##### Provided information

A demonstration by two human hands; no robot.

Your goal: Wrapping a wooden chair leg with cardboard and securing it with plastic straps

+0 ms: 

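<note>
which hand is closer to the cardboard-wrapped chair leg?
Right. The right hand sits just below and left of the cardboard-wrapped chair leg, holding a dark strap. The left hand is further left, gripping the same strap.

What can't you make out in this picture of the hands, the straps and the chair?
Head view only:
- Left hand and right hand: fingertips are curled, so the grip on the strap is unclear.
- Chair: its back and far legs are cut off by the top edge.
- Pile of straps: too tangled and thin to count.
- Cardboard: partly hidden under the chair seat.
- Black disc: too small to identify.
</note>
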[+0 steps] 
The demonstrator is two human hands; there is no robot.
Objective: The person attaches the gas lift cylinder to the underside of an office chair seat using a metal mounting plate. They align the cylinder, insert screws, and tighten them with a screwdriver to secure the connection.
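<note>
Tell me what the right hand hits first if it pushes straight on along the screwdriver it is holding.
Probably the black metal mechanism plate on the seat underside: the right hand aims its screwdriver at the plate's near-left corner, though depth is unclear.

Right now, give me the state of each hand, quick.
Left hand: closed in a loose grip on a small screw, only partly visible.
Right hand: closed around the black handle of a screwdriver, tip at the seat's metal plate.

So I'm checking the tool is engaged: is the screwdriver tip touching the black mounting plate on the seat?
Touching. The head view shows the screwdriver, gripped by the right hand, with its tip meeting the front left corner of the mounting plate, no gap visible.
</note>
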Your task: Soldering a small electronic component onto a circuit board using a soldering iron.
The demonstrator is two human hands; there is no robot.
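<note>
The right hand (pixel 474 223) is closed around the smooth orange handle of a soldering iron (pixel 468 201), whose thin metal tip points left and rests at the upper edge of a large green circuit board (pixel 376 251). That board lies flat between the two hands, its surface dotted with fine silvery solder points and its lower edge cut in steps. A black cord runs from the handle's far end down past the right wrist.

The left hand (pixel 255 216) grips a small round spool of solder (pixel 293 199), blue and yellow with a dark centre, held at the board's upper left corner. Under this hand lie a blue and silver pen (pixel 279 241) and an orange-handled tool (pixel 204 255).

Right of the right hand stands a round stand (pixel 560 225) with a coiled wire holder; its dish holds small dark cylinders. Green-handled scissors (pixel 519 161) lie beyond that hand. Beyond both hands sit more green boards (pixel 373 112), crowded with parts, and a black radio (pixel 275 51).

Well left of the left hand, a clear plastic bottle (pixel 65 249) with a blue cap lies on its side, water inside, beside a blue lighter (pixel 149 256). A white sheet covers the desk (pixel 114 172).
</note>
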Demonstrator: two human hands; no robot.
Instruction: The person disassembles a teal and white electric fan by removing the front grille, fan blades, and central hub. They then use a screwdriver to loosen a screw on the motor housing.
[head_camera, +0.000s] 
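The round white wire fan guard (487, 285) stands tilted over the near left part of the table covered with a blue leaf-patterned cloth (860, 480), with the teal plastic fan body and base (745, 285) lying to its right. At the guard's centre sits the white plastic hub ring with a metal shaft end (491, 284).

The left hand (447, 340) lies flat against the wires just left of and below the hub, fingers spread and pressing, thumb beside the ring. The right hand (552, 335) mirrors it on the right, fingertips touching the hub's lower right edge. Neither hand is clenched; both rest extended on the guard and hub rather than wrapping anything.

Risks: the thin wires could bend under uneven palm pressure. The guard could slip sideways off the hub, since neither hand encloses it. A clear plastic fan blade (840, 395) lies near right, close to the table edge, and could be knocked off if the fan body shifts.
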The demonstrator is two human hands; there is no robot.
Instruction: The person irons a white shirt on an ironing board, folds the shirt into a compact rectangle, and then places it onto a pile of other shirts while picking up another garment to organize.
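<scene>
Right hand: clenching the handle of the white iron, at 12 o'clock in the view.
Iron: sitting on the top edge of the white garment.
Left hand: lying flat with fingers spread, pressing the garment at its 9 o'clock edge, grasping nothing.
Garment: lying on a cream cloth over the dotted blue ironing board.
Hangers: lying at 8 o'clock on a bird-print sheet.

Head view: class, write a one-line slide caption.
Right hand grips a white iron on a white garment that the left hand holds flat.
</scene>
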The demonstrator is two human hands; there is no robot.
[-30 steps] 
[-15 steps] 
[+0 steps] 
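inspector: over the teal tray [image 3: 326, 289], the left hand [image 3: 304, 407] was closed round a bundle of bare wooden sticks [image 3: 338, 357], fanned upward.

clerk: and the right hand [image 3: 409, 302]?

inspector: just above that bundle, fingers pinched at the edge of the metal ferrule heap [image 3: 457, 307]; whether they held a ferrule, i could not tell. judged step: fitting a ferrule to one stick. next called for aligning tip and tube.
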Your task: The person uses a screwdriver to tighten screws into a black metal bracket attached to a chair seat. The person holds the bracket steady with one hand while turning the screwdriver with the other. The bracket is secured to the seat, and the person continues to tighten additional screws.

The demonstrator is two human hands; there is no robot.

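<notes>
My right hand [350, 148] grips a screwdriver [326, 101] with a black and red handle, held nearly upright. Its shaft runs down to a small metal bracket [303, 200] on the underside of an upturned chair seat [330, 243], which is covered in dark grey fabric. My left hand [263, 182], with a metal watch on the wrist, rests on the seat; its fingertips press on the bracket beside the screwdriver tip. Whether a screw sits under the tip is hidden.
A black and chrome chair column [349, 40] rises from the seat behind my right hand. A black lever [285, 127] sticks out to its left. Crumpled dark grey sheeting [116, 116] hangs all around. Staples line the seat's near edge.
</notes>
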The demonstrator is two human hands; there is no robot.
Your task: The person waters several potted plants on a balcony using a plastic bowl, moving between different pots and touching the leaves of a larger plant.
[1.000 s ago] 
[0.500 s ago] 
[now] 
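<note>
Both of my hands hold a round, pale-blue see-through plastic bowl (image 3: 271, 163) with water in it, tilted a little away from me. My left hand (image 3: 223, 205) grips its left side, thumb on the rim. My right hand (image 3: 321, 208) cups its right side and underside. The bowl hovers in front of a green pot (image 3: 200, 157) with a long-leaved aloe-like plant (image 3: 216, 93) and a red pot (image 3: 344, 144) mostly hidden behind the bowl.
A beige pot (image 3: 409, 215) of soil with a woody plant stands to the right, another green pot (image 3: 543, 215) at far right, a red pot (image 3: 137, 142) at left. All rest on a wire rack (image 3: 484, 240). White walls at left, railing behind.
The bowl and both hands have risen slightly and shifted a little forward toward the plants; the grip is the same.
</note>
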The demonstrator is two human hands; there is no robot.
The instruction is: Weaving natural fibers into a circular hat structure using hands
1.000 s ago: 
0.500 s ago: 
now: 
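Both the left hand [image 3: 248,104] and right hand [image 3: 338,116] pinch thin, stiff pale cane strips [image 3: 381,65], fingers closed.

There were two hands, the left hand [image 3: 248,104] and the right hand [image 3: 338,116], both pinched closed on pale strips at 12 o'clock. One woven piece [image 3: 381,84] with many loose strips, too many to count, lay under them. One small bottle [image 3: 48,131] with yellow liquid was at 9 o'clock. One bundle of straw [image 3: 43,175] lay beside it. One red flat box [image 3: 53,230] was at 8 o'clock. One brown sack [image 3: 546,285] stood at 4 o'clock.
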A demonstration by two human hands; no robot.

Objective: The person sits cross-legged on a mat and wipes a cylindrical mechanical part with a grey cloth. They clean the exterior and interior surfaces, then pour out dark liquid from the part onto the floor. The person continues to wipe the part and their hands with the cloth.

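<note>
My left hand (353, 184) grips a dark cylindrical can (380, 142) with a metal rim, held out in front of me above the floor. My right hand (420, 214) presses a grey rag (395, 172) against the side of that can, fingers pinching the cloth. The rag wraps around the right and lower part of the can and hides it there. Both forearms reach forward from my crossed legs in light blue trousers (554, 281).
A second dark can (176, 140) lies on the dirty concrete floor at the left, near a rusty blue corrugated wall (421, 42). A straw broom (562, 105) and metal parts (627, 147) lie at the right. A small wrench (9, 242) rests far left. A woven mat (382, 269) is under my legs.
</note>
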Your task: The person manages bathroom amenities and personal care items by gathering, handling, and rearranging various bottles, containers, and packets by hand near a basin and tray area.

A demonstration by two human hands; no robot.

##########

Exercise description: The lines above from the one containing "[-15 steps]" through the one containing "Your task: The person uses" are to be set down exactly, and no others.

The answer:
[-15 steps] 
[+0 steps] 
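inspector: over the teal tray [image 3: 326, 289], the left hand [image 3: 304, 407] was closed round a bundle of bare wooden sticks [image 3: 338, 357], fanned upward.

clerk: and the right hand [image 3: 409, 302]?

inspector: just above that bundle, fingers pinched at the edge of the metal ferrule heap [image 3: 457, 307]; whether they held a ferrule, i could not tell. judged step: fitting a ferrule to one stick. next called for aligning tip and tube.
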Your task: The person uses a screwdriver to tighten screws into a black metal bracket attached to a chair seat. The person holds the bracket steady with one hand while turning the screwdriver with the other. The bracket is secured to the seat, and the person continues to tighten additional screws.

The required output has now been supplied.